What needs to be done
Use the entries below and reproduce exactly the lines from the one containing "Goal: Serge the" down to the one containing "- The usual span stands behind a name", both of them included.

Dataset excerpts:
- - -

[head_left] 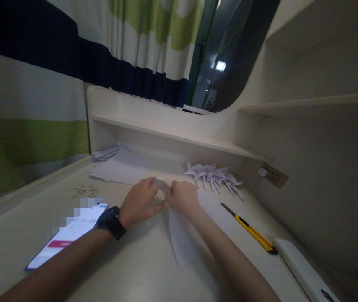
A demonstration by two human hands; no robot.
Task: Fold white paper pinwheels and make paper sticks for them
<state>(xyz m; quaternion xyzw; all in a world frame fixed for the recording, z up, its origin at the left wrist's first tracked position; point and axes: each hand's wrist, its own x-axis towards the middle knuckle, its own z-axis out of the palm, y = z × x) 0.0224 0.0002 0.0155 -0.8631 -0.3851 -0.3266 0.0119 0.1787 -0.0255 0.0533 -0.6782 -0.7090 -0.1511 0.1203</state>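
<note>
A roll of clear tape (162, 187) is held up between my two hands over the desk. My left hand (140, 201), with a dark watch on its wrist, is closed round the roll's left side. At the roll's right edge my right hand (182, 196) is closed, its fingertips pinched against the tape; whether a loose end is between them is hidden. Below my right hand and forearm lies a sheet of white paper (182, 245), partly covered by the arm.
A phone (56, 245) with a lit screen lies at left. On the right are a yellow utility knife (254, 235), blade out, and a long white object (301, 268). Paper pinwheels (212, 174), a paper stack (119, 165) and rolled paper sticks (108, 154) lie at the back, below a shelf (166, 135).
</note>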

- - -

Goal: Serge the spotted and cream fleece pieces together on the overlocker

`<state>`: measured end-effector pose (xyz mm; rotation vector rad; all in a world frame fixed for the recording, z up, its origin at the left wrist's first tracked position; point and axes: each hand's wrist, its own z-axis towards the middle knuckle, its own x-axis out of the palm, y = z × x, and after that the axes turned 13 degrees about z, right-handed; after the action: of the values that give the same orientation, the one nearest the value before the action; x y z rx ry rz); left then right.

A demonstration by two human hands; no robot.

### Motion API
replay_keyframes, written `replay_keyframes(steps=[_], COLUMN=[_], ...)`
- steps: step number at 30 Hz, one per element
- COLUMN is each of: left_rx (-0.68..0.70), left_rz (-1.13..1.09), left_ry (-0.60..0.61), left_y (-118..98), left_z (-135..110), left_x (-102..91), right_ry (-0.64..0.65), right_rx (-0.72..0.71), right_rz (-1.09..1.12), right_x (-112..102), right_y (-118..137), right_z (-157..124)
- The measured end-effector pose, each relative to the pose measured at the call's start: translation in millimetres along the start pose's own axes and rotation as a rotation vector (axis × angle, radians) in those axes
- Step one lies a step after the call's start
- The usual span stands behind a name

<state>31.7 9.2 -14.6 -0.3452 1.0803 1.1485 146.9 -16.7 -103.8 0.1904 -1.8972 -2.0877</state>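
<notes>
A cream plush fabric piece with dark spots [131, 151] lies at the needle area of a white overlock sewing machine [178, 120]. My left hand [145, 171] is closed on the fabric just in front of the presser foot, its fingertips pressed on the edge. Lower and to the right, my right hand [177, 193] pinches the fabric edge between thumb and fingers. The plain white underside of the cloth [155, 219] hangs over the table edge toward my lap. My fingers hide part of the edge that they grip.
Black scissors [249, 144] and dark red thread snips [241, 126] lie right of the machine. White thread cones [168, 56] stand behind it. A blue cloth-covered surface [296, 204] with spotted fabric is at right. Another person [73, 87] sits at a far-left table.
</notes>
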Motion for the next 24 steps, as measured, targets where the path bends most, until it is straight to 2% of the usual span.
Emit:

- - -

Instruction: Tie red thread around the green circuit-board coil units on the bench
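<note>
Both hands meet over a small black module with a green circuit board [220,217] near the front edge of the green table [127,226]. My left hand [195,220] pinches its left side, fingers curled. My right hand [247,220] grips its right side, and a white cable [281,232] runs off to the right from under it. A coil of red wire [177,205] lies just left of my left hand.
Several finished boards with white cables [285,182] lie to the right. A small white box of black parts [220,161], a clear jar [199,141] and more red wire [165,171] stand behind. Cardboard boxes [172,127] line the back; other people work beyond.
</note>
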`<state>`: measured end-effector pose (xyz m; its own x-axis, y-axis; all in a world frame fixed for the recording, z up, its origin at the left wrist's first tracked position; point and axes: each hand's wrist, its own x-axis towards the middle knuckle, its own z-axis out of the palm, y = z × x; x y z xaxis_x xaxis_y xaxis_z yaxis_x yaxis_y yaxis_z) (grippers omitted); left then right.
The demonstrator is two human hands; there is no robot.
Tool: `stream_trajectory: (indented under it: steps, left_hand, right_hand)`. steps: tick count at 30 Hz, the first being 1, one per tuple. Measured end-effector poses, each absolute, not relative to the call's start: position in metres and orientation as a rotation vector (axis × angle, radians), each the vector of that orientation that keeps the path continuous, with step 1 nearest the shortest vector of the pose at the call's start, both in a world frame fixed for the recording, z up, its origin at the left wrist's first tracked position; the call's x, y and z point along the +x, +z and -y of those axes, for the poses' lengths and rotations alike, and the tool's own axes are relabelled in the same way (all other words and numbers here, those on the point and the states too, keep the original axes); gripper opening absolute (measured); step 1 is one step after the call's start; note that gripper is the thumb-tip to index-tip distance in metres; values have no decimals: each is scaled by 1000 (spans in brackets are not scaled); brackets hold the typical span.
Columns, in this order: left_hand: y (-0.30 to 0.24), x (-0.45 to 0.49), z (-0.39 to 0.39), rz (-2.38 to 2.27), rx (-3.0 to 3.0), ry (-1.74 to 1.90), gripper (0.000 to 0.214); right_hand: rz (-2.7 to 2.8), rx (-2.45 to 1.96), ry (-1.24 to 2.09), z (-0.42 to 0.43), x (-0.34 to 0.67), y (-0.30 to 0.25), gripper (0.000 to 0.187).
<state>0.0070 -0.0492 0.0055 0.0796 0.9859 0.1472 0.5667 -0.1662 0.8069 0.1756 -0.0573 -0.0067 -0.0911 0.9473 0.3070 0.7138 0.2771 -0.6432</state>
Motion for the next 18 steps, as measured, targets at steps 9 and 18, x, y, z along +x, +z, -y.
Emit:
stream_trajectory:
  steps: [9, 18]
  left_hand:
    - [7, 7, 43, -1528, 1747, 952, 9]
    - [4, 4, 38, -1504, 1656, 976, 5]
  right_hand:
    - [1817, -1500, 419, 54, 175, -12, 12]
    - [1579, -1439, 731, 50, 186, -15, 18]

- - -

Result
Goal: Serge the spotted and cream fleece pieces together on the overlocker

`<state>`: measured end-effector pose (xyz mm; rotation vector rad; all in a world frame fixed for the recording, z up, its origin at the left wrist's first tracked position; point and axes: each hand's wrist, its own z-axis towards the middle knuckle, its own x-axis out of the palm, y = z × x, and after that the axes turned 13 degrees about z, right-handed; after the action: of the values that give the same orientation, the one nearest the value before the action; x y z rx ry rz); left then right.

A demonstration by two human hands; no robot.

### Motion API
replay_keyframes, written `replay_keyframes(steps=[_], COLUMN=[_], ...)`
- steps: step number at 30 Hz, one per element
- COLUMN is each of: left_rx (-0.68..0.70), left_rz (-1.13..1.09), left_ry (-0.60..0.61), left_y (-118..98), left_z (-135..110), left_x (-102..91), right_ry (-0.64..0.65), right_rx (-0.72..0.71), right_rz (-1.09..1.12), right_x (-112..102), right_y (-118..137), right_z (-157..124)
- The measured end-effector pose, each relative to the pose measured at the call's start: translation in millimetres along the start pose's own axes and rotation as a rotation vector (axis × angle, radians) in those axes
- Step one lies a step after the call's start
- The usual span stands behind a name

Nothing else is part of this output.